THE DAILY TELEGRAPH (LONDON)
Saturday, March 11, 2000
News Review: The burning issue of the world's casual uniform
The Gap clothes chain is under attack from a growing band of angry activists
By Susannah Herbert
The international protest brigade has a new all-purpose, one-size-fits-all
villain - which currently stands accused of robbing us of our identities,
exploiting Third World labour, torturing Indian animals, destroying the
Californian forests and violating the charms of Paris.
The Gap clothing chain - supplier of T-shirts and cargo pants to the world's
casually-dressed go-getters and their children - may seem an improbable
candidate for a global "baddie of the year" award.
Customers at Gap Inc's 3,000 shops worldwide - which include the brands
Banana Republic and Old Navy - reckon they get good value for money. The
clothes have that agreeable classless classic look, don't shrink, run or
cause cancer and the company is unlikely to destroy the planet with clouds
of poisonous gas or nuclear explosions.
Its San Francisco headquarters features a roof planted with native grasses
for eco-friendly insulation and offers baby-friendly quiet rooms for nursing
mothers and health insurance to the partners of its gay staff. By most
standards, Gap Inc would seem to be a model progressive corporation.

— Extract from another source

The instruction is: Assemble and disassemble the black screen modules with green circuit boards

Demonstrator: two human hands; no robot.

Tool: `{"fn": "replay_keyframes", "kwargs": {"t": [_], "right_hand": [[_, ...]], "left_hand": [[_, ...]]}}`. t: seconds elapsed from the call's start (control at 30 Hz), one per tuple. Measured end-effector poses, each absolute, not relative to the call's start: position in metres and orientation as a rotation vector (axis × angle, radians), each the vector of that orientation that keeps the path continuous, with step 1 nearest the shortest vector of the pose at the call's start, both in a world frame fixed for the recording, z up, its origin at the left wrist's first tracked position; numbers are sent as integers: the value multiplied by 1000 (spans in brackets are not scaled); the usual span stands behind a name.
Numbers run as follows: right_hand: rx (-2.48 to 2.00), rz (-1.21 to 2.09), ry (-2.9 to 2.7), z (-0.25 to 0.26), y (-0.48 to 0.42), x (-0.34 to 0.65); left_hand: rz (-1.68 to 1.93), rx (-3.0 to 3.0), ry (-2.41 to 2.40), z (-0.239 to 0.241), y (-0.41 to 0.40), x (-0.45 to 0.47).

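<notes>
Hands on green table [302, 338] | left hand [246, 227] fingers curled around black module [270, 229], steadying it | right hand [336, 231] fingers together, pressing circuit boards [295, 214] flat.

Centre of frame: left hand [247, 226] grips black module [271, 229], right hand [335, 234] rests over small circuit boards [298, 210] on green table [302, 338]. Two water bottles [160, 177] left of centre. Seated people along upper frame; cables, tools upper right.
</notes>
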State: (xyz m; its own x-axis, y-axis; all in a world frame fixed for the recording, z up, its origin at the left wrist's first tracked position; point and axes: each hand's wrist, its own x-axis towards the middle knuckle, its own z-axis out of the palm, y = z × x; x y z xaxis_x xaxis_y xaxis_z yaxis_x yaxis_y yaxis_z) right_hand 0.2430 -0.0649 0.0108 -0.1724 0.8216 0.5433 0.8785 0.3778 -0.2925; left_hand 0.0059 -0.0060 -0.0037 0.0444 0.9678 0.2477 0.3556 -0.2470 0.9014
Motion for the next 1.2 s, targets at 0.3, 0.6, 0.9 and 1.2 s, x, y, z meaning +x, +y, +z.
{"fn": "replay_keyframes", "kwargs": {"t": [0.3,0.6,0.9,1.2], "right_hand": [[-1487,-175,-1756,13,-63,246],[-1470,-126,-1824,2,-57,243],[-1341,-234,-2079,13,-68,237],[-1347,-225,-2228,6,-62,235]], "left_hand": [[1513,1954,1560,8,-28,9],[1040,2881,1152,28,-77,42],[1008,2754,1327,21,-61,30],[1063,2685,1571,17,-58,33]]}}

Yet Gap's neat blue and white logo and innocuously cheery posters happy
smiling people urging "Everyone Into Cords! Everyone Into Khakis!" have
recently become the target of an astonishingly broad alliance of agitators,
who get more agitated every day.
The khaki-and-denim wearing classes worldwide first woke up to Gap's growing
pariah status last November when their televisions showed demonstrators in
Seattle for the World Trade Organisation talks setting fire to a pair of Gap
cotton trousers outside a Gap store.
Their posters suggested this was no ordinary customer complaint about
crooked seams: "GAP Greedy Awful Practices". "Gap equals Crap". "Gap just
can't get enough . . . money" sang the protesters, to the tune of the song
used on Gap's ad campaign.
The "pants on fire" incident wasn't the first time that Gap shops had been
targeted for direct action, but it marked a violent acceleration in anti-Gap
campaigning.
GAP Inc - and 17 other prominent clothing retailers - was accused of
operating "a racketeering conspiracy" in the federal court in January 1998
by a coalition of US garment unions and the advocacy group Global Exchange.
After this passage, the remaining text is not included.